Russia and Azerbaijan restart a pipeline

JULY 8 2013 (The Conway Bulletin) — Azerbaijan state energy company SOCAR and Russian pipeline monopoly Transneft are negotiating on re-starting oil shipments along the Baku-Novorossiysk pipeline, media reported.

This is probably more significant for Azerbaijan-Russia relations than to energy supplies.

With construction finished in 1997, the Baku- Novorossiysk pipeline was one of the early post-Soviet Union pipelines. It runs 1,330km from Baku to the Black Sea port of Novorossiysk. From there the oil is shipped on to Europe. Volumes along the route, though, have been declining as Azerbaijan has worked to open up alternative routes to Europe, including the Baku-Tbilisi-Ceyhan pipeline.

Last year, the Baku-Novorossiysk oil pipeline pumped only about 8% of Azerbaijan’s oil to its export markets.

In May 2013, throughput along the Baku-Novorossiysk pipeline stopped altogether. Both sides were losing money on the deal.
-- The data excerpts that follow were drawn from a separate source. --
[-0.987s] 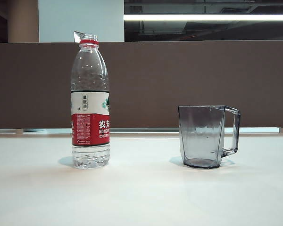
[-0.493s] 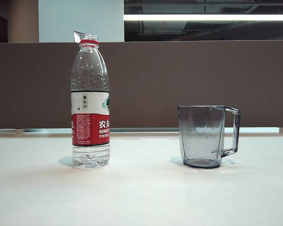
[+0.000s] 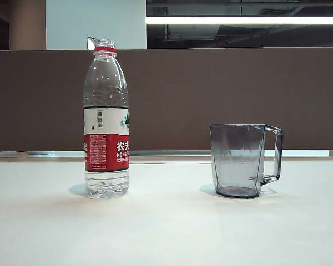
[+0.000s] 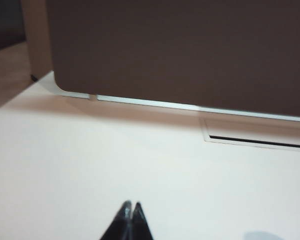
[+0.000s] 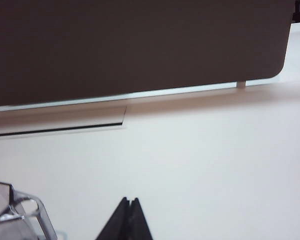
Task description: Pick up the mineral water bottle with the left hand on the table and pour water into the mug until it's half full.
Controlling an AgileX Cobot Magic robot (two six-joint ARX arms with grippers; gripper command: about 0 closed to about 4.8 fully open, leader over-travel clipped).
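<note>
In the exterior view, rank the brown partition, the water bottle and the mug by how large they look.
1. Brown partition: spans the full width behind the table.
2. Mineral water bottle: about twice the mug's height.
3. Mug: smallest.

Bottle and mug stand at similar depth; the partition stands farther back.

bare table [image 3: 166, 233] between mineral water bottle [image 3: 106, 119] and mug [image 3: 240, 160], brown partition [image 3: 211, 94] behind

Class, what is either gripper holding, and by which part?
Nothing: left gripper and right gripper are shut on air; bottle and mug stand untouched.
</note>
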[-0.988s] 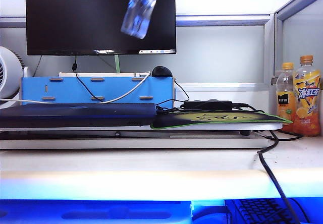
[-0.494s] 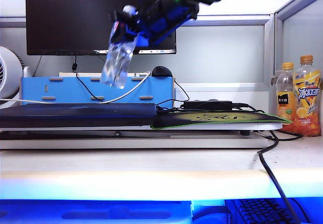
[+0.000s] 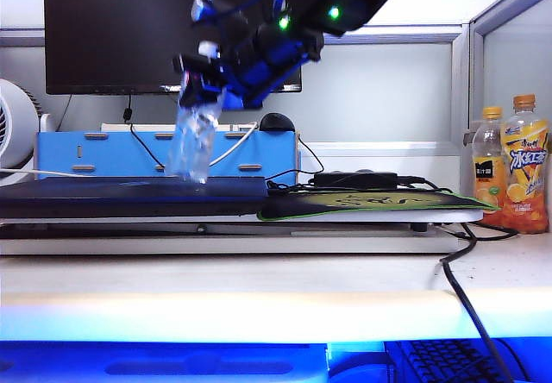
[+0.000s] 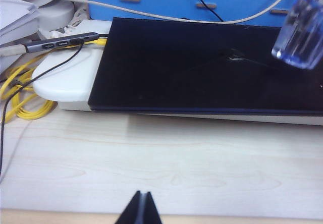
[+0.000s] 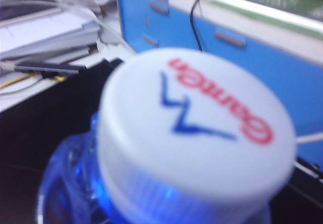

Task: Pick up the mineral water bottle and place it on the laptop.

There wasn’t enough volume for the Russians and the price for its oil was too low for the Azerbaijanis.

It may be economically more efficient for the pipeline to stay idle but politically it needs to re-open.

Russia has approved a major arms deal with Azerbaijan, executives from Rosneft, the Russian state energy company, have visited Baku and senior Russian politicians have talked about a strategic deal between the two countries.

Re-starting an oil pipeline between the two countries may fit the pattern of increasingly close cooperation.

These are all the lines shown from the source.